Send back the data below exactly. Drop every picture.

•••••

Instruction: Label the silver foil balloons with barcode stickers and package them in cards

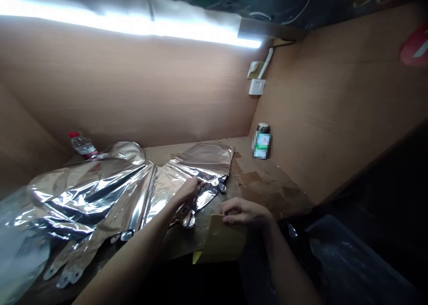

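Flat silver foil balloons (203, 155), uninflated and creased, lie on the worktop with small tabs at their edges. My left hand (190, 192) is closed, with its fingertips on the foil near the right-hand balloon's tabs. To its right, my right hand (247, 212) pinches the top edge of a folded yellow card (225, 240) between thumb and fingers. This card hangs at the front edge of the worktop. Farther left lies another stack of foil balloons (96, 193), its holed tabs pointing toward me.
A red-capped plastic bottle (82, 145) stands at the back left, and a dark bottle with a pixelated label (262, 140) at the back right. Cardboard walls (133, 86) enclose the worktop (264, 180). Clear plastic (20, 247) lies at the left. A wall socket (257, 87) is in the corner.
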`<state>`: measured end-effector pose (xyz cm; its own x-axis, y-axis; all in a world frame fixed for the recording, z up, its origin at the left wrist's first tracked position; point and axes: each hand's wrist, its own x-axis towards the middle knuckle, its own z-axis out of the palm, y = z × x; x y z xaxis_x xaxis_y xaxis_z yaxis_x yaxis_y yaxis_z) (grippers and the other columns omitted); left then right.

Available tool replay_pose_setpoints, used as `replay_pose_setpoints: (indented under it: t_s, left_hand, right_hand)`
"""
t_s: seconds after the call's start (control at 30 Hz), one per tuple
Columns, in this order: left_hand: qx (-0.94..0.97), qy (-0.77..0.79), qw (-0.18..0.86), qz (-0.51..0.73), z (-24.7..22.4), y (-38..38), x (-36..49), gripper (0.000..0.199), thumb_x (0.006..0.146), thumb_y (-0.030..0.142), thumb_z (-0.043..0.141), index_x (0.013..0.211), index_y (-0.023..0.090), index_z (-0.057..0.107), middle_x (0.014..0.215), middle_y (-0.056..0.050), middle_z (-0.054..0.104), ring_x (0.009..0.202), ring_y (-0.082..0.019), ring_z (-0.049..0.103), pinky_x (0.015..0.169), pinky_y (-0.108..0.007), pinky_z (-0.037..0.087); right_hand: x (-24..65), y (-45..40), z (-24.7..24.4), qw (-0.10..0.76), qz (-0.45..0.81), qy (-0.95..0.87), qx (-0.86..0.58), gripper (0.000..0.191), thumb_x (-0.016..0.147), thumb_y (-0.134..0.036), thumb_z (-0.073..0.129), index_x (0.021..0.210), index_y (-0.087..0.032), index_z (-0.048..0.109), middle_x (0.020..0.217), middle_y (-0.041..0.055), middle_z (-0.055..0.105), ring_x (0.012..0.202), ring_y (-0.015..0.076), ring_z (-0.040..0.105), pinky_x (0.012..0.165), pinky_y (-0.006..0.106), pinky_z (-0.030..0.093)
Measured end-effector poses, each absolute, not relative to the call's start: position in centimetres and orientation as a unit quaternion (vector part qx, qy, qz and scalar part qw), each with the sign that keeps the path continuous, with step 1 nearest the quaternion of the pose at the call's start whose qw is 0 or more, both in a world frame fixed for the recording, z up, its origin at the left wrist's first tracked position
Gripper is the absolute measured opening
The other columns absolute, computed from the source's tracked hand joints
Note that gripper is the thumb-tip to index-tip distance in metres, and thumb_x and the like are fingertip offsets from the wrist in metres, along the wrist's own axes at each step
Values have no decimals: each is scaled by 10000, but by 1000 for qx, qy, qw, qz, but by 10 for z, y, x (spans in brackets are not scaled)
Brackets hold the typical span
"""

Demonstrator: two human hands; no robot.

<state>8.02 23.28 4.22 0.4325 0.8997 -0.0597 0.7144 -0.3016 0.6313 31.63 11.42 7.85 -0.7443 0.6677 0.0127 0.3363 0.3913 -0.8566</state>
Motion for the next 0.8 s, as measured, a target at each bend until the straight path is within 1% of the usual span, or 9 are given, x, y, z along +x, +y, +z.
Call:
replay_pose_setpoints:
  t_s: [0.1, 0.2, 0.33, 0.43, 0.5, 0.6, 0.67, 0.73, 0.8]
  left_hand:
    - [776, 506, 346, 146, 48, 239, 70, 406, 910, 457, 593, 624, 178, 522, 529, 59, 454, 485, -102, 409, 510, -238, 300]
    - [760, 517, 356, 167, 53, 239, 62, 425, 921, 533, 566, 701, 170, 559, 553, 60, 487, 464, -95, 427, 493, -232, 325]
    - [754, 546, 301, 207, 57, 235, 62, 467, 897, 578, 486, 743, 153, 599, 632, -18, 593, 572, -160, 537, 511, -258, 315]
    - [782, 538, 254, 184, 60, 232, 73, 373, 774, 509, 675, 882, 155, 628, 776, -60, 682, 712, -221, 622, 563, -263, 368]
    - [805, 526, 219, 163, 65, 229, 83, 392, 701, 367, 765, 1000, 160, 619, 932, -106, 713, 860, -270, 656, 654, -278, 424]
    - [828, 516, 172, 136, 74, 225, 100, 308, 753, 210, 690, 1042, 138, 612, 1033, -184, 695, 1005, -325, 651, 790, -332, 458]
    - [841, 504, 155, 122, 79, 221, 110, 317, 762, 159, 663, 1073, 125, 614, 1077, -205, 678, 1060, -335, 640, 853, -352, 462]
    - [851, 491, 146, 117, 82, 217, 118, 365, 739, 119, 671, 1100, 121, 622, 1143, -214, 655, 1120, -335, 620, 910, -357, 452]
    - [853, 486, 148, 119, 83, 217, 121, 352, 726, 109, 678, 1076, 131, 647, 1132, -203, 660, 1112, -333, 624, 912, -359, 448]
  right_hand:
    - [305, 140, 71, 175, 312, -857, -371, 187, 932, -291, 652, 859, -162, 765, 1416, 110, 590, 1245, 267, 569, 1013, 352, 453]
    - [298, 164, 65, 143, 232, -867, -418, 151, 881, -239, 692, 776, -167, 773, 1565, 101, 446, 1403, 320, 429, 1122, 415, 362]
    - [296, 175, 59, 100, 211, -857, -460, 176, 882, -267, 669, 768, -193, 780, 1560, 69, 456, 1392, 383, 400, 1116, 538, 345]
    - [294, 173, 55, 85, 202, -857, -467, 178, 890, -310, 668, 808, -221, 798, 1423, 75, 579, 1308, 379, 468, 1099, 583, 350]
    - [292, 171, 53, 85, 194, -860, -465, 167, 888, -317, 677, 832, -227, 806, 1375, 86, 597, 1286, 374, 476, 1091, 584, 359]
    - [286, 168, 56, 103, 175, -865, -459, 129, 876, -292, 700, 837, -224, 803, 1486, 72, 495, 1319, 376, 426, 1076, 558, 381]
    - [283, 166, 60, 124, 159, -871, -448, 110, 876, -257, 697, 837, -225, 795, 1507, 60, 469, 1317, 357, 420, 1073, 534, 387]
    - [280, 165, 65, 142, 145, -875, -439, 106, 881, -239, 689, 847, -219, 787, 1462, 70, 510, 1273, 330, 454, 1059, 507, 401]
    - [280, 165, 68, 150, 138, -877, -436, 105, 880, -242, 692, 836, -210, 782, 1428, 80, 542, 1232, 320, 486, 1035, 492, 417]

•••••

**ANSWER BELOW**:
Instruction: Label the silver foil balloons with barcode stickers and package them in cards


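Flat silver foil balloons (203, 155), uninflated and creased, lie on the worktop with small tabs at their edges. My left hand (190, 192) is closed, with its fingertips on the foil near the right-hand balloon's tabs. To its right, my right hand (247, 212) pinches the top edge of a folded yellow card (225, 240) between thumb and fingers. This card hangs at the front edge of the worktop. Farther left lies another stack of foil balloons (96, 193), its holed tabs pointing toward me.
A red-capped plastic bottle (82, 145) stands at the back left, and a dark bottle with a pixelated label (262, 140) at the back right. Cardboard walls (133, 86) enclose the worktop (264, 180). Clear plastic (20, 247) lies at the left. A wall socket (257, 87) is in the corner.
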`<state>`: measured end-effector pose (xyz cm; its own x-axis, y-axis; all in a world frame fixed for the recording, z up, its origin at the left wrist's first tracked position; point and axes: each hand's wrist, its own x-axis towards the middle knuckle, its own z-axis out of the palm, y = z × x; x y z xaxis_x xaxis_y xaxis_z yaxis_x yaxis_y yaxis_z) (grippers and the other columns omitted); left then right.

Available tool replay_pose_setpoints, used as `replay_pose_setpoints: (indented under it: t_s, left_hand, right_hand)`
"""
t_s: seconds after the call's start (control at 30 Hz), one per tuple
Columns, in this order: left_hand: qx (-0.94..0.97), qy (-0.77..0.79), qw (-0.18..0.86), qz (-0.51..0.73), z (-24.7..22.4), y (-38..38), x (-36..49), gripper (0.000..0.199), thumb_x (0.006..0.146), thumb_y (-0.030..0.142), thumb_z (-0.043..0.141), index_x (0.013..0.211), index_y (-0.023..0.090), index_z (-0.057..0.107), middle_x (0.014..0.215), middle_y (-0.056..0.050), middle_z (-0.054..0.104), ring_x (0.009..0.202), ring_y (-0.082..0.019), ring_z (-0.049..0.103), pinky_x (0.015..0.169), pinky_y (-0.108..0.007), pinky_z (-0.037..0.087); right_hand: x (-24..65), y (-45..40), z (-24.7..24.4), qw (-0.10..0.76), qz (-0.45..0.81), qy (-0.95..0.87), qx (-0.86..0.58), gripper (0.000..0.191), thumb_x (-0.016..0.147), thumb_y (-0.134..0.036), thumb_z (-0.073..0.129), index_x (0.021..0.210), index_y (-0.087..0.032), index_z (-0.048..0.109), middle_x (0.020..0.217), middle_y (-0.041..0.055), middle_z (-0.055..0.105), ring_x (0.012..0.202), ring_y (-0.015..0.076), ring_z (-0.040..0.105), pinky_x (0.012..0.165), pinky_y (-0.006..0.106), pinky_z (-0.030..0.093)
Measured end-effector poses, each absolute, not relative to the call's start: position in centimetres and orientation as a unit quaternion (vector part qx, qy, qz and scalar part qw), each with the sign that keeps the path continuous, with step 1 nearest the quaternion of the pose at the call's start whose qw is 0 or more, both in a world frame fixed for the recording, z up, its origin at the left wrist's first tracked position
Gripper is the absolute measured opening
The other columns absolute, computed from the source's tracked hand joints
Note that gripper is the thumb-tip to index-tip distance in metres, and thumb_x and the like are fingertip offsets from the wrist in metres, along the wrist's own axes at each step
Values have no decimals: each is scaled by 10000, but by 1000 for qx, qy, qw, qz, but by 10 for z, y, x (spans in brackets are not scaled)
Brackets hold the typical span
"""

Demonstrator: two human hands; no robot.

<state>8.02 23.28 4.22 0.4325 0.8997 -0.0597 0.7144 -0.3016 0.6313 31.63 11.42 7.85 -0.7443 0.6677 0.0127 0.3363 0.3913 -0.8566</state>
Motion for the next 0.8 s, as measured, a target at each bend until the straight path is within 1% of the usual span, or 9 are given, x, y, z along +x, +y, +z.
Call:
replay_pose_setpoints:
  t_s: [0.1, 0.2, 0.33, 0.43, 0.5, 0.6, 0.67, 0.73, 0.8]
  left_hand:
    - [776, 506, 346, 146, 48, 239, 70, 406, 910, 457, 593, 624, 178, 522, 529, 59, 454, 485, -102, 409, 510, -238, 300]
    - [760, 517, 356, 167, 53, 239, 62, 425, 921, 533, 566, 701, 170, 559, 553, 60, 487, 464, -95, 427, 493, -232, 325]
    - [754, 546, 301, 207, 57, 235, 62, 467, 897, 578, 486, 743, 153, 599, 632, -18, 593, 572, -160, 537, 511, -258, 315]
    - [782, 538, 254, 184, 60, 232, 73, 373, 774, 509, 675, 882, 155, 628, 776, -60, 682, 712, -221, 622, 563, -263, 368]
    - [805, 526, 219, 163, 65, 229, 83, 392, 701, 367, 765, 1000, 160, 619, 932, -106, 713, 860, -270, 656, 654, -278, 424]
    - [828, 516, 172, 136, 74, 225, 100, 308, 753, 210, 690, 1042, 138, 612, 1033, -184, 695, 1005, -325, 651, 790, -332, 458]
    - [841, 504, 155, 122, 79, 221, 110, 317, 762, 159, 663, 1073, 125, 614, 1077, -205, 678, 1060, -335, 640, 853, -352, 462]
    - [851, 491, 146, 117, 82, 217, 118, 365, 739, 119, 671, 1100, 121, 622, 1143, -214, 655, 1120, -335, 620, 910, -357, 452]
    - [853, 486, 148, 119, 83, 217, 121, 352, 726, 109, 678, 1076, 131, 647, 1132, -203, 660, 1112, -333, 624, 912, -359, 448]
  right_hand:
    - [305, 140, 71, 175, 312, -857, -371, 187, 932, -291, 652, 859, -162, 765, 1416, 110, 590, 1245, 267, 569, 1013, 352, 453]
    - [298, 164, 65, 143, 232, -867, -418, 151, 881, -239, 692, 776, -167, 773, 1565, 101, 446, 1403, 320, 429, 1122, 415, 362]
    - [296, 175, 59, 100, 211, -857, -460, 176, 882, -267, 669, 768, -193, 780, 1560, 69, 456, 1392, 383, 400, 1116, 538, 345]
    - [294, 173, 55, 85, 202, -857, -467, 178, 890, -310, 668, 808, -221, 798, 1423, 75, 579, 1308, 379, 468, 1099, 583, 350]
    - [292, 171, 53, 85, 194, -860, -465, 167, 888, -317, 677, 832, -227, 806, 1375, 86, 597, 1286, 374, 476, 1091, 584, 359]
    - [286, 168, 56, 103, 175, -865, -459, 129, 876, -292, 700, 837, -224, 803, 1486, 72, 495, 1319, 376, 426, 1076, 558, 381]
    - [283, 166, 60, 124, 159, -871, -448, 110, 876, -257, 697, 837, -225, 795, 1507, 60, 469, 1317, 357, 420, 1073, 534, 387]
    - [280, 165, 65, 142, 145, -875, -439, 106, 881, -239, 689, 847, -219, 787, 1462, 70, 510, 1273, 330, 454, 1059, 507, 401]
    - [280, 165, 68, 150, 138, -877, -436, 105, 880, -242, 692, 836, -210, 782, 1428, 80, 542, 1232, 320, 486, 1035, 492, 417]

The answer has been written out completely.